* **TASK**: Give back exactly the first lines of the entries below, through the line with "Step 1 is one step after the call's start".

Stored data
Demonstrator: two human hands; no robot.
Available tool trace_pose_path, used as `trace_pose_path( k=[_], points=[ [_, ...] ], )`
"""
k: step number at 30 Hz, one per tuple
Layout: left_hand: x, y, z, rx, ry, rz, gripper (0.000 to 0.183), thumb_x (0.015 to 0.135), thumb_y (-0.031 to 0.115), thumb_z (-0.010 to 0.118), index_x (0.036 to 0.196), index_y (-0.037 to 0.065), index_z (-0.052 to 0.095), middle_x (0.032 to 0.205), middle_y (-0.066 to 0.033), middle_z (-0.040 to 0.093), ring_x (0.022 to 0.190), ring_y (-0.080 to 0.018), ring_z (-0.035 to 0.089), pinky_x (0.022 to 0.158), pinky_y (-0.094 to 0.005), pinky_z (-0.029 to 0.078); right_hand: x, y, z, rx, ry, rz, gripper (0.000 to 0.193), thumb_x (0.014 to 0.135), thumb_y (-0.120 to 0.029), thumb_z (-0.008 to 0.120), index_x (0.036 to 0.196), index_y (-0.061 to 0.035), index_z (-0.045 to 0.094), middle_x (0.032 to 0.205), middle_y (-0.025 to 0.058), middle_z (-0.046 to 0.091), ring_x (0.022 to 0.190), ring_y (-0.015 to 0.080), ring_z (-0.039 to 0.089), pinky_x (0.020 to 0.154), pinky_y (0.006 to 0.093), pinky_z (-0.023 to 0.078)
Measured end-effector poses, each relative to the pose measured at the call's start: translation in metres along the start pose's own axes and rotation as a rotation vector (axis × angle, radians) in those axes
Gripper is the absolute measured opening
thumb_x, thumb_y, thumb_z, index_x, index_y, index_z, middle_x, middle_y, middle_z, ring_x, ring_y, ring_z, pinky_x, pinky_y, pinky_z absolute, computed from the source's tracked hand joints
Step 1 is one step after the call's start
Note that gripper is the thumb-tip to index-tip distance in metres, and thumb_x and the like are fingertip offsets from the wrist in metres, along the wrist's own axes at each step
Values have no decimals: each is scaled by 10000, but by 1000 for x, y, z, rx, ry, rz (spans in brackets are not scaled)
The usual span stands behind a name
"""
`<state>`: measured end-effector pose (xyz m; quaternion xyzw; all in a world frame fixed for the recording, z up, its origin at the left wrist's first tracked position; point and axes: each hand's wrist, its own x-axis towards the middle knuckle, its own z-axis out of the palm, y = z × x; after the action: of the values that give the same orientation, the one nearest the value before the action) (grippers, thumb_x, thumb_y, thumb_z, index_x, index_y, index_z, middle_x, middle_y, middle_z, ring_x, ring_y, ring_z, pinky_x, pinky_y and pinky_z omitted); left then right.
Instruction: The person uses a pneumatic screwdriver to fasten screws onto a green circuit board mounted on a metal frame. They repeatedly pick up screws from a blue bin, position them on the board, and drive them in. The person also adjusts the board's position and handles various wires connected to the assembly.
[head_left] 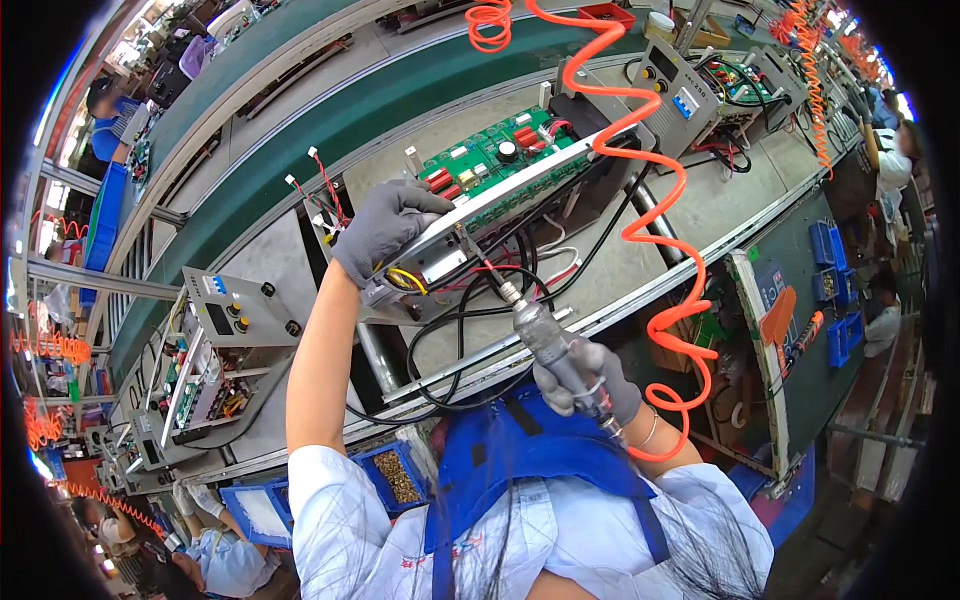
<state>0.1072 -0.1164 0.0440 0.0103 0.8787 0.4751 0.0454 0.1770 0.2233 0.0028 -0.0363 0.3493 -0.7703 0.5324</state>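
Note:
My gloved right hand (pixel 600 380) is wrapped round a grey air screwdriver (pixel 545 335). Its bit points up and left, and the tip is at the near corner of an opened metal unit. My gloved left hand (pixel 395 230) is closed on the left end of that unit's pale metal frame (pixel 520 185), close to the bit. A green circuit board (pixel 480 160) with red and white parts is tilted along the frame. Black cables (pixel 465 315) and a few yellow, red and white wires hang below it. Whether my left fingers also pinch a screw is hidden.
An orange coiled hose (pixel 660 225) runs from above to the screwdriver's rear. Similar grey units stand left (pixel 240 310) and right (pixel 685 100) along the line. A bin of small brass-coloured parts (pixel 400 478) sits near my left elbow. Other people work at the edges.

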Motion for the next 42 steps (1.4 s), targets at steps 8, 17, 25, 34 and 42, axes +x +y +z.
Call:
trace_pose_path(
  k=[8,17,25,34,42],
  points=[
    [-3,-3,2,83,1,45,256,830,52,671,1081,36,723,960,-107,676,913,-189,613,824,-311,468,16,10,-3,-723,216,-244,911,685,-303,748,1451,-12,351,905,72,611,745,119,595,679,262,489],
    [1,1,6,15,-41,22,207,903,131,636,1071,50,725,957,-105,704,882,-171,640,803,-306,486,15,6,-13,-754,167,-161,916,701,-254,766,1474,-42,322,1125,131,610,962,198,611,845,324,488],
    [-1,2,4,-17,-49,-6,267,842,26,625,1096,14,707,964,-116,707,902,-171,640,820,-303,486,11,5,-1,-795,226,-155,887,722,-227,749,1478,-56,318,1006,115,637,805,192,640,738,333,526],
    [-6,4,1,-76,-80,-37,424,753,-90,497,1121,-10,692,1045,-131,696,992,-207,642,916,-295,470,20,23,-4,-1284,444,-344,929,676,-285,772,1466,-86,326,996,209,671,934,393,675,841,401,508],
    [-4,-5,4,-58,-29,32,483,702,-93,475,1104,30,713,984,-137,727,908,-189,656,838,-282,486,10,10,13,-638,242,-151,830,723,-282,720,1436,-50,363,891,125,652,717,210,668,683,323,533]
  ],
)
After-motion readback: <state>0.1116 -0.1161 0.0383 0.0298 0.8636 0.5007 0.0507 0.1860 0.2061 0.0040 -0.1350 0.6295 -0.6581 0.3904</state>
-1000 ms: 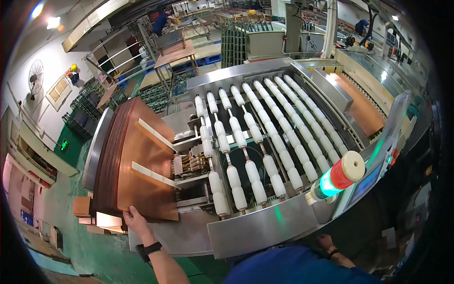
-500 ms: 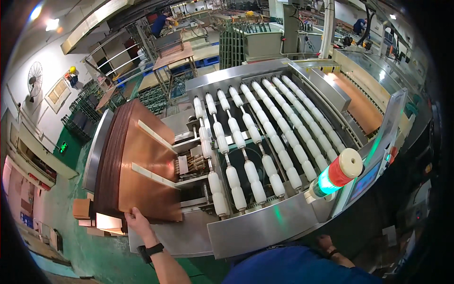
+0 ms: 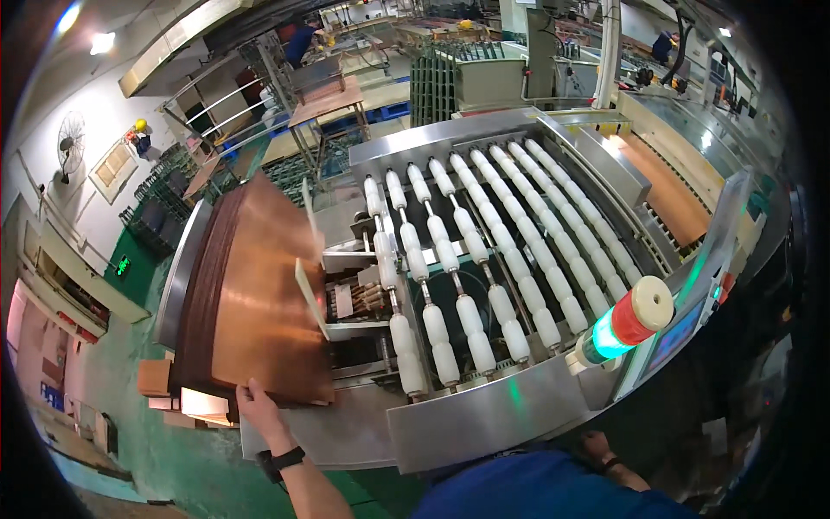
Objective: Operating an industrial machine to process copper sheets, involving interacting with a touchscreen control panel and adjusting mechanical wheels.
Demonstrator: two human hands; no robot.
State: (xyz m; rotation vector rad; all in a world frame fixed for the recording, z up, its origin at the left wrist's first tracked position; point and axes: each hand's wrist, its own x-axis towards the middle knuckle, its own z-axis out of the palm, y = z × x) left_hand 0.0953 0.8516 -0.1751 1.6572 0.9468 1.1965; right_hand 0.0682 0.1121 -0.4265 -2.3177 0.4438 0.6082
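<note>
A stack of copper sheets [image 3: 268, 303] leans on edge at the left end of a roller conveyor. At its lower near corner is my left hand [image 3: 259, 412], fingers and thumb closed on the edge of the front copper sheet. A dark band circles that wrist. Two pale arms [image 3: 309, 294] rise from the conveyor's end in front of the sheets. My right hand [image 3: 598, 445] hangs low beside my blue clothing, away from the machine; its fingers are too dark and small to read.
White rollers [image 3: 467, 320] fill the conveyor behind a metal side panel [image 3: 484, 419]. A lit red and green signal lamp [image 3: 627, 320] stands at the near right beside a screen [image 3: 670, 333]. Cardboard boxes [image 3: 154, 378] sit below the stack. A distant person [image 3: 301, 43] is at far left.
The two pale arms have swung up from across the copper sheet toward the rollers. My left hand keeps its place at the sheet's corner. The whole view has shifted slightly.
</note>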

* **RESPONSE BOX**:
Demonstrator: two human hands; no robot.
Available tool trace_pose_path, used as `trace_pose_path( k=[_], points=[ [_, ...] ], )`
"""
k: step number at 30 Hz, one per tuple
Layout: left_hand: x, y, z, rx, ry, rz, gripper (0.000 to 0.183), thumb_x (0.015 to 0.135), thumb_y (-0.031 to 0.115), thumb_z (-0.010 to 0.118), index_x (0.036 to 0.196), index_y (-0.037 to 0.065), index_z (-0.052 to 0.095), middle_x (0.032 to 0.205), middle_y (-0.066 to 0.033), middle_z (-0.040 to 0.093), ring_x (0.022 to 0.190), ring_y (-0.080 to 0.018), ring_z (-0.035 to 0.089), pinky_x (0.022 to 0.158), pinky_y (-0.094 to 0.005), pinky_z (-0.029 to 0.078); right_hand: x, y, z, rx, ry, rz, gripper (0.000 to 0.193), thumb_x (0.014 to 0.135), thumb_y (-0.120 to 0.029), thumb_z (-0.008 to 0.120), index_x (0.036 to 0.196), index_y (-0.061 to 0.035), index_z (-0.045 to 0.094), middle_x (0.032 to 0.205), middle_y (-0.025 to 0.058), middle_z (-0.046 to 0.091), ring_x (0.022 to 0.190), ring_y (-0.015 to 0.080), ring_z (-0.039 to 0.089), pinky_x (0.020 to 0.154), pinky_y (0.006 to 0.093), pinky_z (-0.023 to 0.078)
Measured end-effector poses, each relative to the pose measured at the call's start: translation in metres along the start pose's own axes and rotation as a rotation vector (axis × angle, radians) in those axes
Gripper is the absolute measured opening
thumb_x, thumb_y, thumb_z, index_x, index_y, index_z, middle_x, middle_y, middle_z, ring_x, ring_y, ring_z, pinky_x, pinky_y, pinky_z absolute, computed from the source's tracked hand joints
Step 1 is one step after the call's start

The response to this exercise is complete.